Laurent et ses collègues font leur boulot avec empathie, compréhension, dans le respect de la loi mais en sachant adapter la règle aux circonstances et aux êtres humains à laquelle elle s’applique, exemple d’une force de l’ordre de proximité que Laurent incarne d’autant mieux qu’il est un enfant du pays et qu’il fait pleinement partie de la communauté locale. En s’attachant au fil du récit à ce personnage de gendarme, on pense forcément au Petit lieutenant, film réalisé par Beauvois en 2005, qui décrivait la découverte du travail de police à Paris par un jeune lieutenant tout fraîchement arrivé de sa province natale. Mais un événement tragique, qu’il n’a pas vu arriver, va briser Laurent, et remettre en cause la confiance que sa communauté a placée en lui…
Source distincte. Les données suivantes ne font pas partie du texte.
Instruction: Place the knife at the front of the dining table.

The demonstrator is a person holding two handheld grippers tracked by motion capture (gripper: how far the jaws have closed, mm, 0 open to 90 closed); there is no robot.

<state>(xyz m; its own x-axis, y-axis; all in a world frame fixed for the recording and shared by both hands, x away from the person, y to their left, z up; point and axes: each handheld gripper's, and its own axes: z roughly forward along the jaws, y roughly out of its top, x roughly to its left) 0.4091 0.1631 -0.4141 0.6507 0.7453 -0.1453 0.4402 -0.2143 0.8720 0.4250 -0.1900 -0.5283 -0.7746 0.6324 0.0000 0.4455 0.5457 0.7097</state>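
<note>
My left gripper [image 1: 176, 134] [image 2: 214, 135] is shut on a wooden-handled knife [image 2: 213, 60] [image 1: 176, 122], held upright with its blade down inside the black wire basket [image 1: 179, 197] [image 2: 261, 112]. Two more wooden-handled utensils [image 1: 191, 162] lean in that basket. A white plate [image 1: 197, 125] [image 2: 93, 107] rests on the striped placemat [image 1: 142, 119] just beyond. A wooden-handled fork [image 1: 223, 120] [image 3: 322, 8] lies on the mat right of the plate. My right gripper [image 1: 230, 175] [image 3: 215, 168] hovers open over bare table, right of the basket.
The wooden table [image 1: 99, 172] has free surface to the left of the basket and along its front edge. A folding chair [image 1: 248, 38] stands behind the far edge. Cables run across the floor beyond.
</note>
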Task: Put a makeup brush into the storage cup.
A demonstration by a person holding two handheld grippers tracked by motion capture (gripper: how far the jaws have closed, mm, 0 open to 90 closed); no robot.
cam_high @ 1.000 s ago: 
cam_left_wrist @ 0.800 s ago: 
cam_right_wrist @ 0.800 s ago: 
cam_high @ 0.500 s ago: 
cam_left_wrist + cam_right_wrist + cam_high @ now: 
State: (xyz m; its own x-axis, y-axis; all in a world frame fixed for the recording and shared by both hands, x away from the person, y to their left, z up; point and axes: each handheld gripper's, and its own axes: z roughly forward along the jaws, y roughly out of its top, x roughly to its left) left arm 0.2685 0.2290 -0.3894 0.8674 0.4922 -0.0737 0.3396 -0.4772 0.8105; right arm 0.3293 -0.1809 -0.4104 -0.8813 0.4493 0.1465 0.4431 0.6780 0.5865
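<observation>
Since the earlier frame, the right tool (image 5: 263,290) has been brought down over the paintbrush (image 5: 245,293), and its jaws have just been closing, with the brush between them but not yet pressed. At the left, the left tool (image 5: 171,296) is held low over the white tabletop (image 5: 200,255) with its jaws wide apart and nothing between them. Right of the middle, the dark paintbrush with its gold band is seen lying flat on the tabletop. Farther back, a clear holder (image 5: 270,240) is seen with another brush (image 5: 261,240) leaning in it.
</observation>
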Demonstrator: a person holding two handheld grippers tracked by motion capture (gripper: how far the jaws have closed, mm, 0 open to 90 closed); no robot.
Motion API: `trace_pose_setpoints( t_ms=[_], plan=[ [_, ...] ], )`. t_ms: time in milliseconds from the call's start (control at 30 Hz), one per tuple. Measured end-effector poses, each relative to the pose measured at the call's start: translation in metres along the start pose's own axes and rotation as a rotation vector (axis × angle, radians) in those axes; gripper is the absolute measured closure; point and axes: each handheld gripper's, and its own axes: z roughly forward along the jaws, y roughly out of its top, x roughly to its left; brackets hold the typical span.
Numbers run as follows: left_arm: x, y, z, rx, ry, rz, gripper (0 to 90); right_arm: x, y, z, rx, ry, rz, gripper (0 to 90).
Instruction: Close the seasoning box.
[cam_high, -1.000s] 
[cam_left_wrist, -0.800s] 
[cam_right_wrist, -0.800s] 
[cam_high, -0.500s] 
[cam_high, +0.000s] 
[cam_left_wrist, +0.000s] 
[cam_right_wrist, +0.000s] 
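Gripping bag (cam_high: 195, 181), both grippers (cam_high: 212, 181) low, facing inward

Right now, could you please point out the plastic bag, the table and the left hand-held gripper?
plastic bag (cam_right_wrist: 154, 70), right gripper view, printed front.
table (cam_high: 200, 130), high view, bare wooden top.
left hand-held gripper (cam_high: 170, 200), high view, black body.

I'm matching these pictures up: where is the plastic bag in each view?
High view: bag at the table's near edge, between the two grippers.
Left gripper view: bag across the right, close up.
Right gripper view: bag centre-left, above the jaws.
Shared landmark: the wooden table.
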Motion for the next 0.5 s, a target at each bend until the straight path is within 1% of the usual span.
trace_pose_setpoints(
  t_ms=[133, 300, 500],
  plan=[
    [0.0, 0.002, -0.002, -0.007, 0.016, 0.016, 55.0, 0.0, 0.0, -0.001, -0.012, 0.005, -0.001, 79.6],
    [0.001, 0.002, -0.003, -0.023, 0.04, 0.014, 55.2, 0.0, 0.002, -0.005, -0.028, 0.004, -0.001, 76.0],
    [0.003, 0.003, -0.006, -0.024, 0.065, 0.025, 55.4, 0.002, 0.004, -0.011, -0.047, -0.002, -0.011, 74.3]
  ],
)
La grande réussite de Xavier Beauvois est de faire exister à l’écran ces gens ordinaires, ces gens de peu, ces héros modestes du quotidien, leur tourments, leurs espoirs, leurs faiblesses, leur courage, leur grandeur. Il le fait avec une grande précision et une modestie bienvenue – ce qui ne l’empêche nullement de mettre du souffle et de l’ampleur dans toute la partie maritime du film.